* Directions: Below this line is a listing that includes pictures. Copy exactly, and only, the lines from the one containing "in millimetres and" through the one containing "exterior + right"; the pictures do not go in the copy.

* Materials provided:
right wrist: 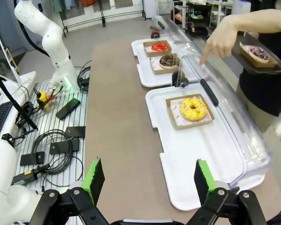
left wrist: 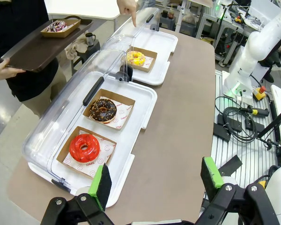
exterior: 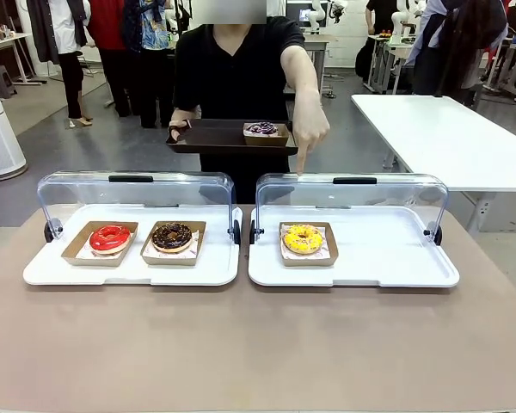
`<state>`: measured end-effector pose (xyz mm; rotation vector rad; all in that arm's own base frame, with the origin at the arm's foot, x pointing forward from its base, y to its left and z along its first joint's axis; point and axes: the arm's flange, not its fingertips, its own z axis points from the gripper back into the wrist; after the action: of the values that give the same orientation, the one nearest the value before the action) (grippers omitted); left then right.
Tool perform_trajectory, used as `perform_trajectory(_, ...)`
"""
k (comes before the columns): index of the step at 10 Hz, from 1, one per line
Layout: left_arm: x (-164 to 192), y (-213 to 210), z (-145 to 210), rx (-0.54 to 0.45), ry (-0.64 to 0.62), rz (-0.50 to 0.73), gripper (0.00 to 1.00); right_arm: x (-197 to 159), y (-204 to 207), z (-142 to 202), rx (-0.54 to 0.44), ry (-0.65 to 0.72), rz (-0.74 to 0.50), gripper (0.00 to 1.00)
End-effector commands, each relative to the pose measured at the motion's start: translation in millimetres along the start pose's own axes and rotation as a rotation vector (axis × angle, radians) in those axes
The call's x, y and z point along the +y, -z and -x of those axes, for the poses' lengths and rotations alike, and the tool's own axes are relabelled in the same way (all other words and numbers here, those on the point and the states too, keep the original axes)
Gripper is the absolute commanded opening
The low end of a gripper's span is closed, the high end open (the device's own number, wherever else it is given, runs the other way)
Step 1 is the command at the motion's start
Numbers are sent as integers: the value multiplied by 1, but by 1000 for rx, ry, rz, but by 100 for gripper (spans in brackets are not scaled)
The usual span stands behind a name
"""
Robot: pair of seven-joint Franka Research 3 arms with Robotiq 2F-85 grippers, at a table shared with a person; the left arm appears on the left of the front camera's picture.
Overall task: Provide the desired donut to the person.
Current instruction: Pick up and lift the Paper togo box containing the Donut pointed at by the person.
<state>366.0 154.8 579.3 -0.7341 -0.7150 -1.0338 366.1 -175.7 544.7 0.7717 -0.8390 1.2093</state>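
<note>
The person in a black short-sleeved shirt [exterior: 241, 69] stands at the far side of the brown worktop [exterior: 258, 344], with one hand [exterior: 179, 131] gripping a dark brown serving tray [exterior: 215, 139] that carries a purple-frosted donut [exterior: 261, 129] in a cardboard dish. The pointing hand [exterior: 310, 129] aims its index finger down at the top edge of the raised clear lid [exterior: 353, 194] of the right-hand white tray [exterior: 370, 271]. In that tray, just in front of the finger, lies the yellow-glazed sprinkled donut [exterior: 303, 238] on paper in an open cardboard box. The left-hand white tray [exterior: 129, 271], its lid also up, holds a red-glazed donut [exterior: 110, 237] and a chocolate sprinkled donut [exterior: 172, 236] side by side. The left pincer [left wrist: 157, 180] hangs above the worktop's end by the red donut's tray, jaws spread wide and empty; the right pincer [right wrist: 147, 180] likewise gapes wide, gripping nothing
</note>
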Motion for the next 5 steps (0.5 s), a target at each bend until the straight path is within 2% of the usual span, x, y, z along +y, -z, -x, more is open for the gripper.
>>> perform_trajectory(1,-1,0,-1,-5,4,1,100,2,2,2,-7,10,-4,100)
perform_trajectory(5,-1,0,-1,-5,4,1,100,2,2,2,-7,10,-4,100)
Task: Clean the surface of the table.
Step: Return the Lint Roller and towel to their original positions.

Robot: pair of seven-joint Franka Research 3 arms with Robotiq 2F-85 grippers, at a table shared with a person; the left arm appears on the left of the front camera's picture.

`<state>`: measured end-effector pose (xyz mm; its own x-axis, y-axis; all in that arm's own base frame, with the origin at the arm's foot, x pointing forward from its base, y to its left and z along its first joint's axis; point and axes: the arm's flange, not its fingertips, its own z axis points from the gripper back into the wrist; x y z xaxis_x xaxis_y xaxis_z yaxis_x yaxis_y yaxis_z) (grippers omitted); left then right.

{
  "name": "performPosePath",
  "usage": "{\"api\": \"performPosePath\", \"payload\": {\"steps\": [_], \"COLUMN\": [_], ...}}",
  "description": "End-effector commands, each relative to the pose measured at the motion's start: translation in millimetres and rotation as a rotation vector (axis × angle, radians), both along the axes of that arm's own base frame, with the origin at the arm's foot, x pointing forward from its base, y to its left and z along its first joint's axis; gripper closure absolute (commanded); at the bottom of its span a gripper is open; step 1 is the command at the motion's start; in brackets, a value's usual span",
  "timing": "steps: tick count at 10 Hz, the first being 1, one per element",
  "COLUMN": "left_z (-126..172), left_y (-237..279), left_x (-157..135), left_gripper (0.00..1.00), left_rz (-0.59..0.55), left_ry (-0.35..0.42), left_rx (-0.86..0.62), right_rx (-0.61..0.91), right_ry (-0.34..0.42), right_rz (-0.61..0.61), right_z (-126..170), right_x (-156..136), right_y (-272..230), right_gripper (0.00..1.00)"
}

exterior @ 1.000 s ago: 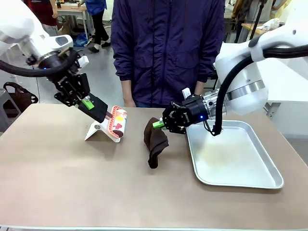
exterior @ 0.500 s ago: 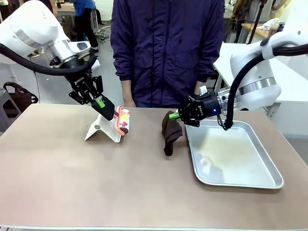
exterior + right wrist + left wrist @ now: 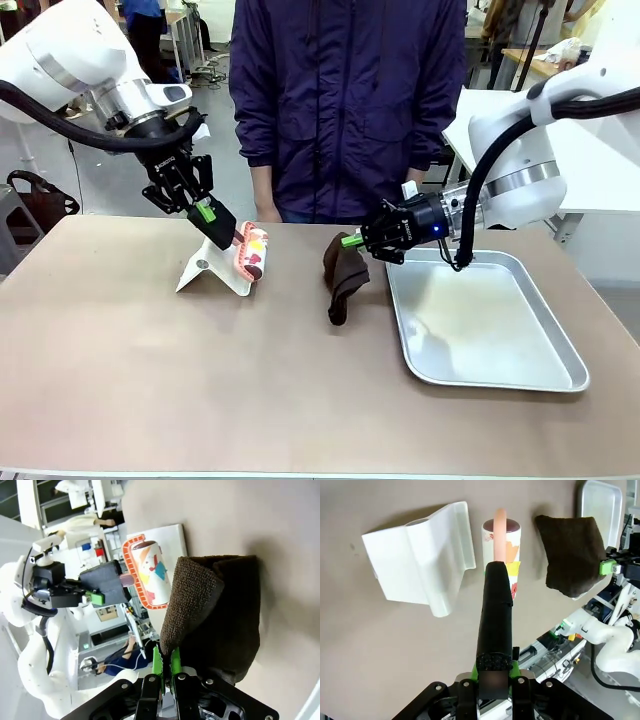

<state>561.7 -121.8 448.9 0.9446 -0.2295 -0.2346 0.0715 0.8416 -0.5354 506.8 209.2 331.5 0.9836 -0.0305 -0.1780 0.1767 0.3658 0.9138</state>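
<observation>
A: Left gripper point(image 3: 222, 236) is clamped on the black handle of the lint roller point(image 3: 251, 254), roller end hanging just above the table point(image 3: 150, 400) beside the white roller stand point(image 3: 205, 271). From where I'm driving, the left wrist view shows the handle point(image 3: 495, 625) running straight out between the pads, grip near its butt end.

B: And the right one?

A: Right gripper point(image 3: 350, 240) is pinched shut on the top fold of the dark brown cloth point(image 3: 341, 282). Cloth hangs down, lower end touching or just above the table, just left of the metal tray point(image 3: 500, 375). Can't tell which.

B: Table itself?

A: Tan top, spans the whole front view, person point(image 3: 345, 100) standing at the far side. It's rigid and flat, nothing to grab; I only work its surface. Matte finish, so I'd guess the cloth drags with some friction rather than sliding free.

B: Handling on the tools?

A: Cloth is soft and floppy and will bunch under pressure; holding the folded edge looks right. Roller looks light and stiff; the sheet is probably sticky, so it may tug against the grip. Holding the handle that far back gives leverage against me; I'd press gently.

B: Risks?

A: Stand looks light and could get knocked. Tray edge is close to the cloth.
</observation>
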Motion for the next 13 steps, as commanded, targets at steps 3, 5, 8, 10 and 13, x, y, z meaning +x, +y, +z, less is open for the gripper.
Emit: {"api": "performPosePath", "payload": {"steps": [3,5,8,10,13], "left_z": [-10.7,-16.7,-17.5,-17.5,-17.5], "left_y": [6.5,4.7,6.0,6.0,6.0], "left_x": [1.9,4.1,3.6,3.6,3.6], "left_gripper": [0.78,0.78,0.78,0.78,0.78], "left_rz": [-0.006,0.001,-0.008,-0.008,-0.008], "left_ry": [0.007,0.011,0.017,0.017,0.017], "left_rx": [0.054,0.054,0.045,0.045,0.045], "right_rx": [-0.039,-0.144,-0.08,-0.08,-0.106], "right_ry": [0.004,0.041,0.01,0.01,0.02], "right_rz": [-0.034,-0.048,-0.033,-0.033,-0.027], "right_z": [-10.9,-20.6,-21.9,-21.9,-25.5], "right_x": [0.7,4.2,1.5,1.5,2.1], "right_y": [12.3,3.9,1.7,1.7,0.0], "right_gripper": [0.93,0.93,0.93,0.93,0.93]}}
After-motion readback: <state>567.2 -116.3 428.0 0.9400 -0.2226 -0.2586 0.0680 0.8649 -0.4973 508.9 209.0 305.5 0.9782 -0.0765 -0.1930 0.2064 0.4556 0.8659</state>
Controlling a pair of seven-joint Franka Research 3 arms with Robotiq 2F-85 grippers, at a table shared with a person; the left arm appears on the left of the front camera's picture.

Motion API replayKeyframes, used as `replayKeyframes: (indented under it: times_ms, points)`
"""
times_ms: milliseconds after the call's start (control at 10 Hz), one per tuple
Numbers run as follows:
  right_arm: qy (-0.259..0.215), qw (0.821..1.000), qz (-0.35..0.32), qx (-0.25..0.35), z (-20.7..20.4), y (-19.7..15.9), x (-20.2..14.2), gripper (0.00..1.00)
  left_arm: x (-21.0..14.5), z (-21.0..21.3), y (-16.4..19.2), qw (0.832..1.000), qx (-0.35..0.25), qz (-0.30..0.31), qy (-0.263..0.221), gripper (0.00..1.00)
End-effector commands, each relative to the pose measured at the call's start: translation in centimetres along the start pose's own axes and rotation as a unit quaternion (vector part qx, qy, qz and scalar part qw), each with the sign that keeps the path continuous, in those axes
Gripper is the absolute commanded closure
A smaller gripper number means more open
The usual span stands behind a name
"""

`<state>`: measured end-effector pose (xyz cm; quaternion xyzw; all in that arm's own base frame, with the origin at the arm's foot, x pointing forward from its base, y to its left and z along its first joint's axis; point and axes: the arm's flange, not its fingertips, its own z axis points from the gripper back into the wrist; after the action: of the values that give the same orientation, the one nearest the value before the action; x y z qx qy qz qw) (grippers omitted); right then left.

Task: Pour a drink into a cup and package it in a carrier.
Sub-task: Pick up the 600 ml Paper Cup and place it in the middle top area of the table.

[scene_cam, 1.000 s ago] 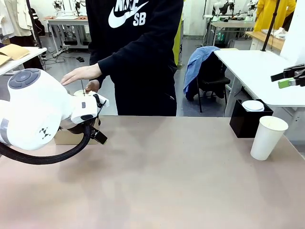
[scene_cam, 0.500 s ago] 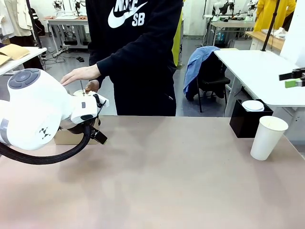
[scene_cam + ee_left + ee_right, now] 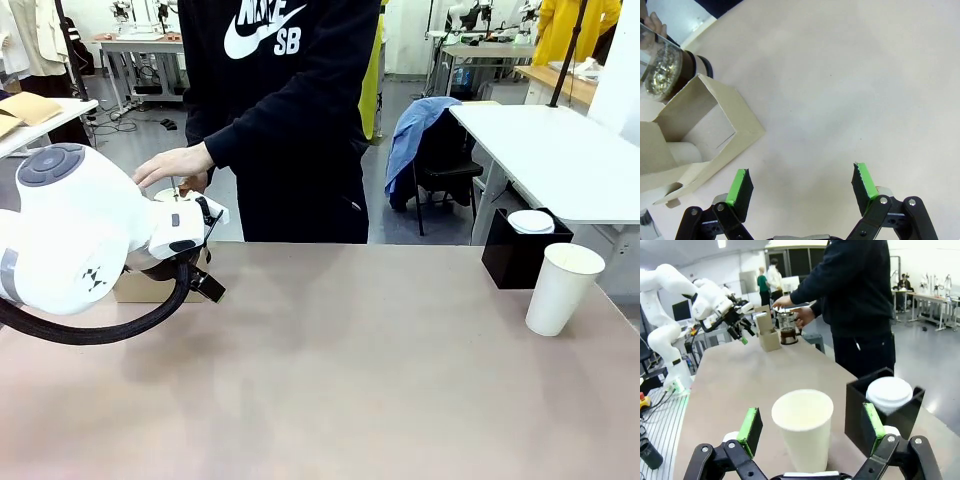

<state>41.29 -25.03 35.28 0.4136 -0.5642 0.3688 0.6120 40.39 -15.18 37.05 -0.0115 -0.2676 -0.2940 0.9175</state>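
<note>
place: robotics lab/workshop | cues: white robot arm mounted at table edge; long white worktable; equipment-laden bench behind; bare grey floor

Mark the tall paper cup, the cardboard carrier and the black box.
tall paper cup (image 3: 562,292), front view, middle of its side
cardboard carrier (image 3: 739,113), left wrist view, its side wall
black box (image 3: 510,263), front view, its front face

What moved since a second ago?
The robot's right hand slid away to the right and now faces the cup, open. The person's hand dipped a little over the glass press. The left hand, cup, carrier and black box stayed put.
</note>
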Motion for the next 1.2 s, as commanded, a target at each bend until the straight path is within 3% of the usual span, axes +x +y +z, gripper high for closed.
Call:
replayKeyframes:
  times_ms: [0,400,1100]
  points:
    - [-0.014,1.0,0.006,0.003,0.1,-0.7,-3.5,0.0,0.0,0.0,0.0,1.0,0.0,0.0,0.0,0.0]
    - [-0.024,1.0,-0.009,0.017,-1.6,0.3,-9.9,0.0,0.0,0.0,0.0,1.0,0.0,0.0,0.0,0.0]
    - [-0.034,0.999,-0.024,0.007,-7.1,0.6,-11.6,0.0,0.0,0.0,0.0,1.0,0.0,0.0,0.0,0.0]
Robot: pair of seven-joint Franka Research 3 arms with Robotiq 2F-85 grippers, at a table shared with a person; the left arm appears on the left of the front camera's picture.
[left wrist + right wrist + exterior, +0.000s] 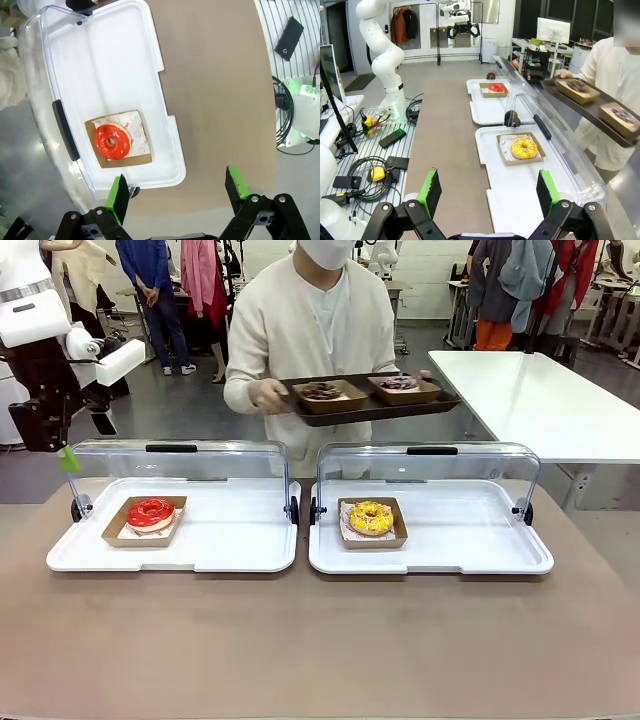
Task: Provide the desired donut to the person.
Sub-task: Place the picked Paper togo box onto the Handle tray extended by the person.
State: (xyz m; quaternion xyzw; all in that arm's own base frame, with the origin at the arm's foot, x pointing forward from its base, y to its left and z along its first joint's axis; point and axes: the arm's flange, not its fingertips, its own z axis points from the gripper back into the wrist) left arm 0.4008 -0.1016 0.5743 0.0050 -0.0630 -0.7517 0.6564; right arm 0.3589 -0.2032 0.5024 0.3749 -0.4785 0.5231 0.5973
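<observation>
Front view: brown table (320,640) fills the lower frame. Two white plastic display trays with clear hinged lids sit mid-frame: left display tray (230,545), right display tray (470,545). Person in cream cardigan (290,330) stands top centre holding a dark serving tray (370,410) with two boxed dark donuts. Red-glazed donut in brown card box (150,513) lies in the left tray, yellow-glazed donut in brown card box (371,518) in the right. Which one is wanted, cannot tell. Likely light, soft, sticky glaze; grip the stiff box rim, not the donut. Left gripper (177,192) hangs fingers wide, empty; right gripper (489,192) likewise wide, empty.
</observation>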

* Response area:
  "description": "End-effector commands, each relative to the pose measured at the motion's start: translation in millimetres and rotation as a rotation vector (axis × angle, radians), both along the axes of that arm's own base frame, with the origin at the arm's foot, x pointing forward from its base, y to its left and z along its first joint's axis; gripper closure absolute (commanded); at the bottom of its span a gripper is open; step 1 is the command at the motion's start; in brackets, a value's usual span",
  "timing": "steps: tick count at 10 Hz, the first being 1, one per element",
  "COLUMN": "left_z (-126..172), left_y (-237..279), left_x (-157..135), left_gripper (0.00..1.00), left_rz (-0.59..0.55), left_ry (-0.35..0.42), left_rx (-0.86..0.62), right_rx (-0.61..0.91), right_ry (-0.34..0.42), right_rz (-0.61..0.61), right_z (-126..170), right_x (-156..136), right_y (-272..230), right_gripper (0.00..1.00)"
}

exterior @ 1.000 s ago: 
exterior @ 0.500 s ago: 
exterior + right wrist + left wrist @ now: 

Here the work on this exercise is complete.